Copy nothing from the entries below except the lines from the one containing "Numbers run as" through the one containing "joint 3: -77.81", and copy those exactly.

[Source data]
==*==
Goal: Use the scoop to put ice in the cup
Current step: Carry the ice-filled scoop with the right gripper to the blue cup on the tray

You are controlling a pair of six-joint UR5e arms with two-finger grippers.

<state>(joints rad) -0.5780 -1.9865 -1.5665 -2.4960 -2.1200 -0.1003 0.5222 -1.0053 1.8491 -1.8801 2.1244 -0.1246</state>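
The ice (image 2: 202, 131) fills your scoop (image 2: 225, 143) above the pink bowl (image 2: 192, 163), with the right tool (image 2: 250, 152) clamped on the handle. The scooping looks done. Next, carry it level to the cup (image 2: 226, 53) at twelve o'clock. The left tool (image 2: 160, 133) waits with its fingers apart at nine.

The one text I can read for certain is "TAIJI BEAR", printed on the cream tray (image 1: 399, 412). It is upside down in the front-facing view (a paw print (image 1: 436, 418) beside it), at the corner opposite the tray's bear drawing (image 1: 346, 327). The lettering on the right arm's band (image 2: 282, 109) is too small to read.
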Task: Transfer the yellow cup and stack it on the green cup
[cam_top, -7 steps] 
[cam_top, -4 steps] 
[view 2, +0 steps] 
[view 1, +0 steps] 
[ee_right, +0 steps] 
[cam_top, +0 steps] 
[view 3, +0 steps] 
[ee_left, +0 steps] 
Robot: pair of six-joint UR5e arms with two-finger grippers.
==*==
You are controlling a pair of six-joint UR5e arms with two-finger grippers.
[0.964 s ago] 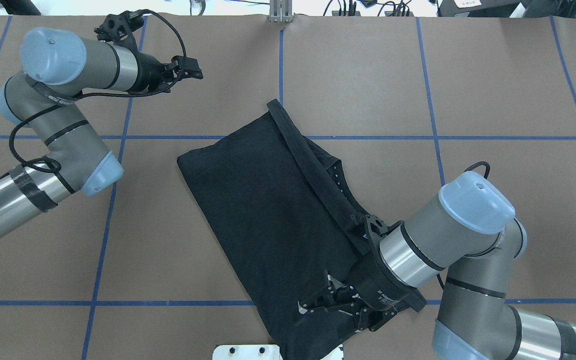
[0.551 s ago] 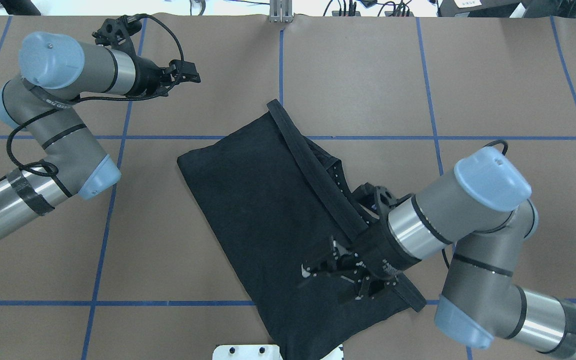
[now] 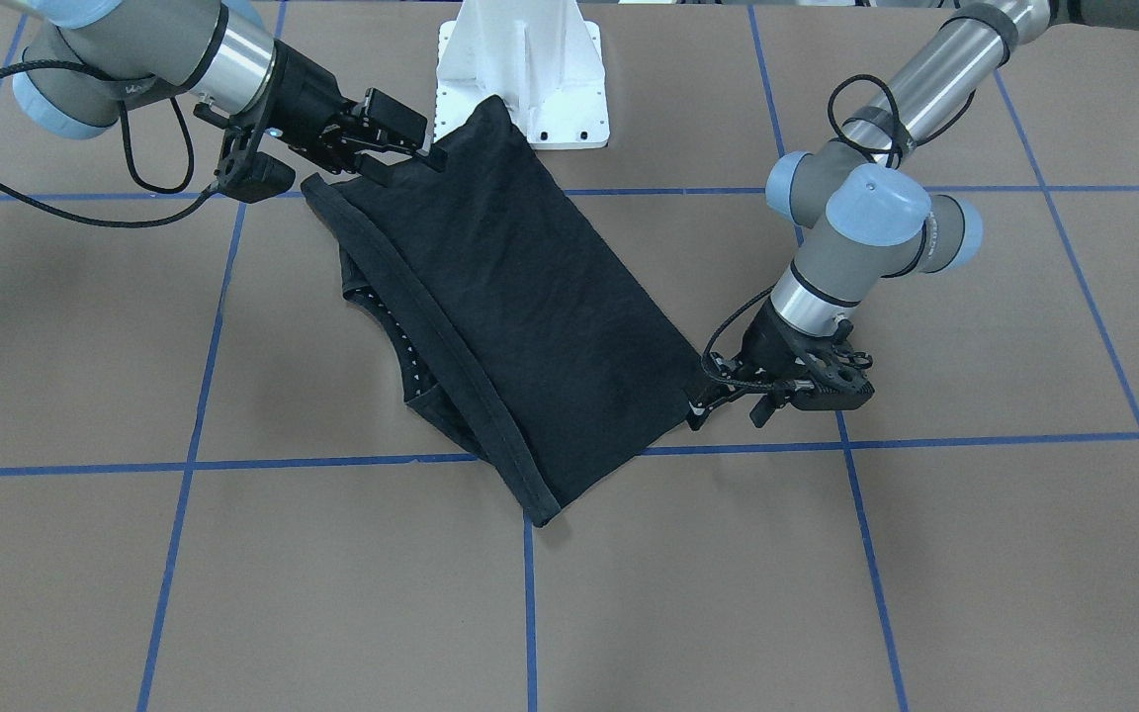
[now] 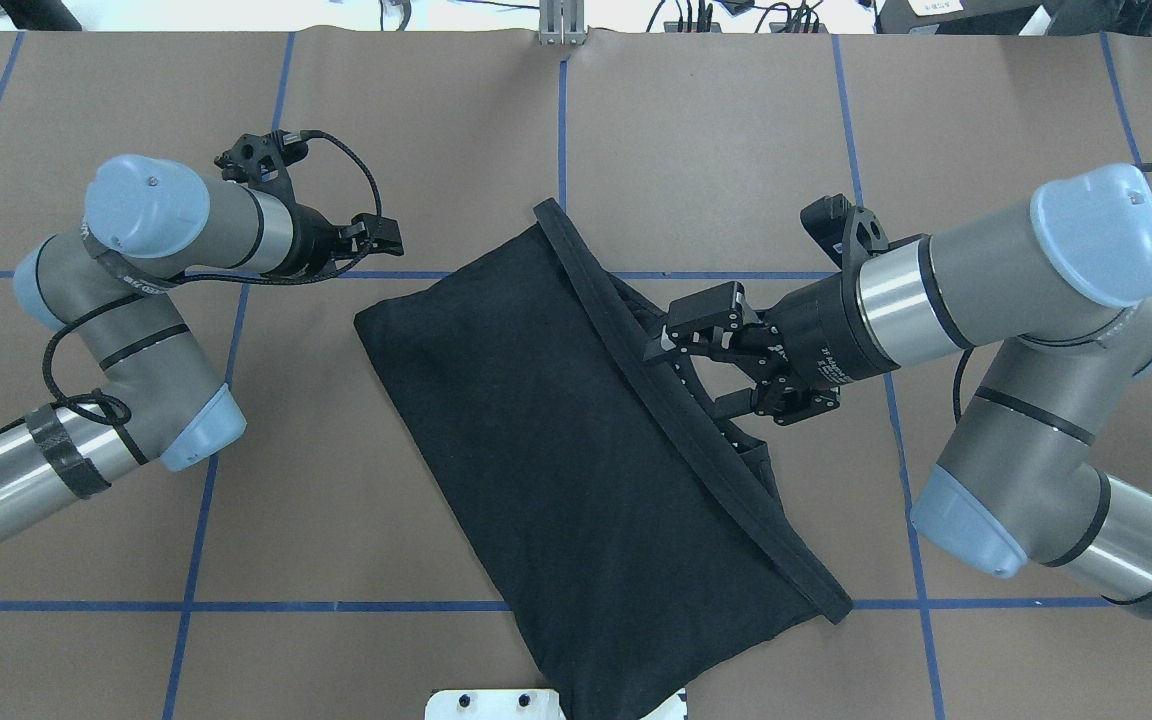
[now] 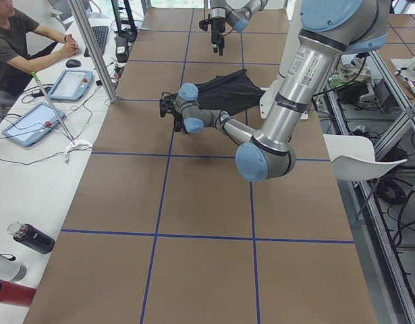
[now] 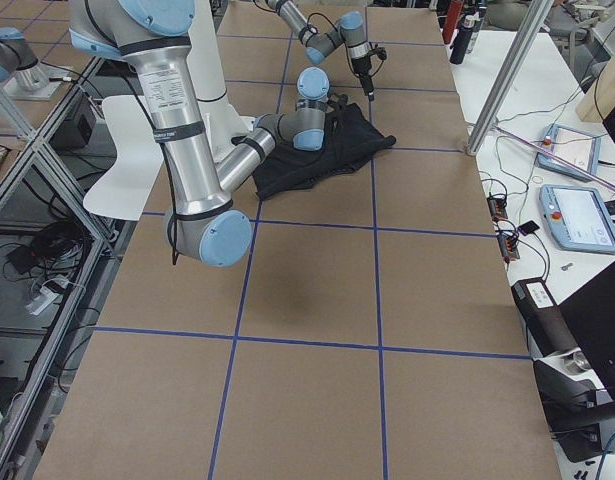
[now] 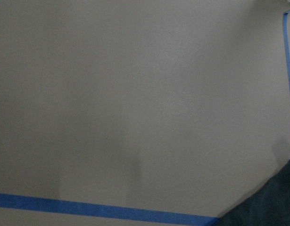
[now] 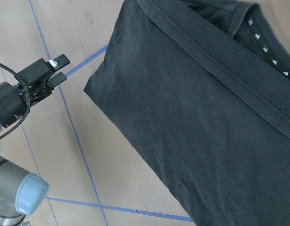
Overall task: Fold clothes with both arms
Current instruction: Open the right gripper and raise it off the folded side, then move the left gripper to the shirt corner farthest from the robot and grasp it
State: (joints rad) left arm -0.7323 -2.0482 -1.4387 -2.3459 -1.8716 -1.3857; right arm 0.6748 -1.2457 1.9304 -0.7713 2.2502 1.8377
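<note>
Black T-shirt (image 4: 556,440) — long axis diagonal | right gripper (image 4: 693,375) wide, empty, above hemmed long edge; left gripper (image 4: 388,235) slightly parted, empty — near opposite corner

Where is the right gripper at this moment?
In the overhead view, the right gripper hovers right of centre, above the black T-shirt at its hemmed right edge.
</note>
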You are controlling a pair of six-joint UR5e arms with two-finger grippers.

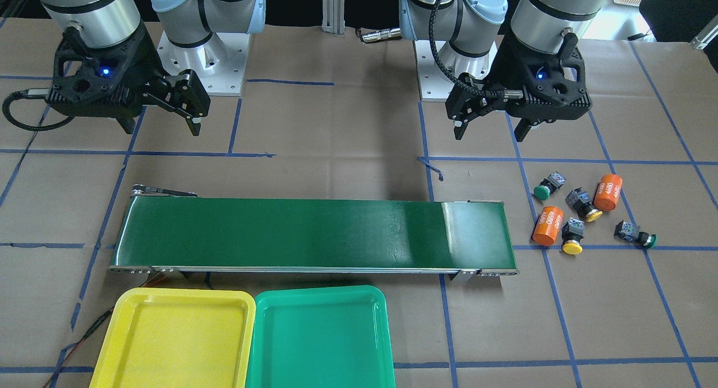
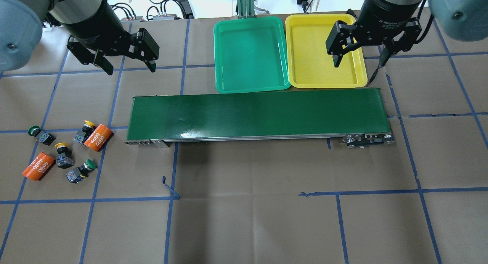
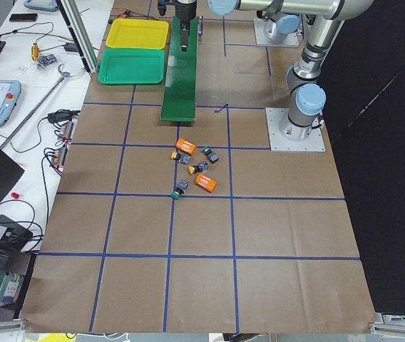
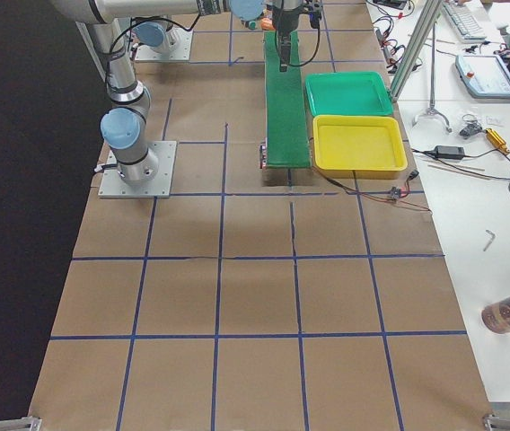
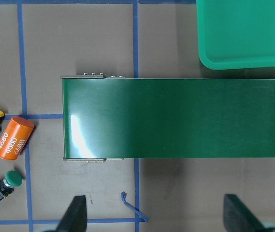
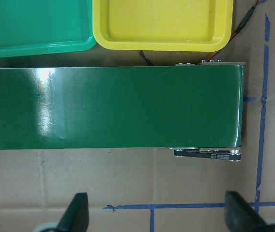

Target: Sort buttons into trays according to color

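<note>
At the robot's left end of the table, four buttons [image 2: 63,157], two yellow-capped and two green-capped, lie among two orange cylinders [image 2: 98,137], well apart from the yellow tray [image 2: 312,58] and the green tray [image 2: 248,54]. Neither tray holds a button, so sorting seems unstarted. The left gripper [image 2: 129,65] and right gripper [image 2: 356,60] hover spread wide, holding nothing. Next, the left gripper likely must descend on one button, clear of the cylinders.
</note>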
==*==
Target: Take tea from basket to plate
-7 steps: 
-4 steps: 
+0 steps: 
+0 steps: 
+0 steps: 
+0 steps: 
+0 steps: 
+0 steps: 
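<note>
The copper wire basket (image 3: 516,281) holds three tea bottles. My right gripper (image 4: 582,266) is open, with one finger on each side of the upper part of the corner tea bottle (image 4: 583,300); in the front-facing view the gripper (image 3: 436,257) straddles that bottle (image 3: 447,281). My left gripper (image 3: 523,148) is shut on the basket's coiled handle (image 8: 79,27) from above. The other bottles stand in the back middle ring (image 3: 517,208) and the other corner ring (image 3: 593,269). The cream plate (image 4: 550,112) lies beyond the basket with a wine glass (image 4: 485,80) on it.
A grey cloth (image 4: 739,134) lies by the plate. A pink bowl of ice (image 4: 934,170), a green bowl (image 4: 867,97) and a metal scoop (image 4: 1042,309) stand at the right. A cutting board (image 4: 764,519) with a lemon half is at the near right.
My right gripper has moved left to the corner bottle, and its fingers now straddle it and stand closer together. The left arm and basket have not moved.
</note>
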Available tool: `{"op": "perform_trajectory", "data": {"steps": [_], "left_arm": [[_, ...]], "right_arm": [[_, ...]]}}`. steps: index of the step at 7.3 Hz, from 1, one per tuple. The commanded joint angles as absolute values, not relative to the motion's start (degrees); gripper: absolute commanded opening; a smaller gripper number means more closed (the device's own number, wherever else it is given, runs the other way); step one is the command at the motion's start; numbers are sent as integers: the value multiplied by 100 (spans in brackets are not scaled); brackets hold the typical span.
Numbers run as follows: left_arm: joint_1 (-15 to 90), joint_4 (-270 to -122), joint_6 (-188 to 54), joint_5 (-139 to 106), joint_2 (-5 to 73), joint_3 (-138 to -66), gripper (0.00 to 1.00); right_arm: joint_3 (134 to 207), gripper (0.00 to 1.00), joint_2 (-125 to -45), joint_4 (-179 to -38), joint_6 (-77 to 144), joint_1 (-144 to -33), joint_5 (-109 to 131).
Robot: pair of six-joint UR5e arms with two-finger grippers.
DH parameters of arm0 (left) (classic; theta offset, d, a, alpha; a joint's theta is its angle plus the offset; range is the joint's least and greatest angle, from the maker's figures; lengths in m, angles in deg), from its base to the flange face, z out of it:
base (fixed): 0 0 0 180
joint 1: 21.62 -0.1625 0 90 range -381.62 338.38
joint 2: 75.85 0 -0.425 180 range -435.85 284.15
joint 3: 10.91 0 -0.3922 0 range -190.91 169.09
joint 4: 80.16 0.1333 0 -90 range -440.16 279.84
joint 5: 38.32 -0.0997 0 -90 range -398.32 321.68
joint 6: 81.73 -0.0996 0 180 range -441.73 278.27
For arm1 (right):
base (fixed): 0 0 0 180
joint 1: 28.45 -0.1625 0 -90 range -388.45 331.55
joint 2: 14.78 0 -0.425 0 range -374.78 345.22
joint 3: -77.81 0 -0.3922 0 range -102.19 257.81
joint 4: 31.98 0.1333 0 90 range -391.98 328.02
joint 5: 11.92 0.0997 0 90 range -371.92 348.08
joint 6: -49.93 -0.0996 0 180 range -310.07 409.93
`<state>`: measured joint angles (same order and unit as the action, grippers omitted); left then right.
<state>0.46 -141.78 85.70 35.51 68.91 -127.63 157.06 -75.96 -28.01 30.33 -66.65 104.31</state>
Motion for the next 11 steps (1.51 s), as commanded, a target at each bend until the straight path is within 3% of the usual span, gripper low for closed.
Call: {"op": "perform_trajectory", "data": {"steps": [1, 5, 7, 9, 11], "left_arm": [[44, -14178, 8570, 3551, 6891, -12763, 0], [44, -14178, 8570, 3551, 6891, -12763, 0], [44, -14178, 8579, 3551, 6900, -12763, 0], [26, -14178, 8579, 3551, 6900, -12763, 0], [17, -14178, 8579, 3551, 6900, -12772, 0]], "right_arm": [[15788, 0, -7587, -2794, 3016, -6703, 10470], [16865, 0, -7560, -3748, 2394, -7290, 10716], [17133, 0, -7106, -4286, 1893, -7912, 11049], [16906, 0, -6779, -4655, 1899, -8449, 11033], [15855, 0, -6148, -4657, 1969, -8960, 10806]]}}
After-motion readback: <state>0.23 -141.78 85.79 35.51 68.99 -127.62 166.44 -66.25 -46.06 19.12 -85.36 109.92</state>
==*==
» Solution for this problem
Numbers run as follows: left_arm: joint_1 (-15 to 90), joint_4 (-270 to -122), joint_6 (-188 to 54), joint_5 (-139 to 106), joint_2 (-5 to 73), joint_3 (-138 to -66), gripper (0.00 to 1.00); right_arm: joint_3 (134 to 207), gripper (0.00 to 1.00), joint_2 (-125 to -45), joint_4 (-179 to -38), joint_6 (-77 to 144), joint_1 (-144 to -33), joint_5 (-109 to 131).
Robot: pair of six-joint UR5e arms with two-finger grippers.
DH parameters of arm0 (left) (classic; theta offset, d, a, alpha; a joint's theta is its angle plus the offset; range is the joint's least and greatest angle, from the maker's figures; lengths in m, angles in deg), from its base to the flange face, z out of it:
base (fixed): 0 0 0 180
joint 1: 21.62 -0.1625 0 90 range -381.62 338.38
joint 2: 75.85 0 -0.425 180 range -435.85 284.15
joint 3: 10.91 0 -0.3922 0 range -190.91 169.09
joint 4: 80.16 0.1333 0 -90 range -440.16 279.84
joint 5: 38.32 -0.0997 0 -90 range -398.32 321.68
joint 6: 81.73 -0.0996 0 180 range -441.73 278.27
For arm1 (right):
base (fixed): 0 0 0 180
joint 1: 28.45 -0.1625 0 -90 range -388.45 331.55
joint 2: 14.78 0 -0.425 0 range -374.78 345.22
joint 3: -77.81 0 -0.3922 0 range -102.19 257.81

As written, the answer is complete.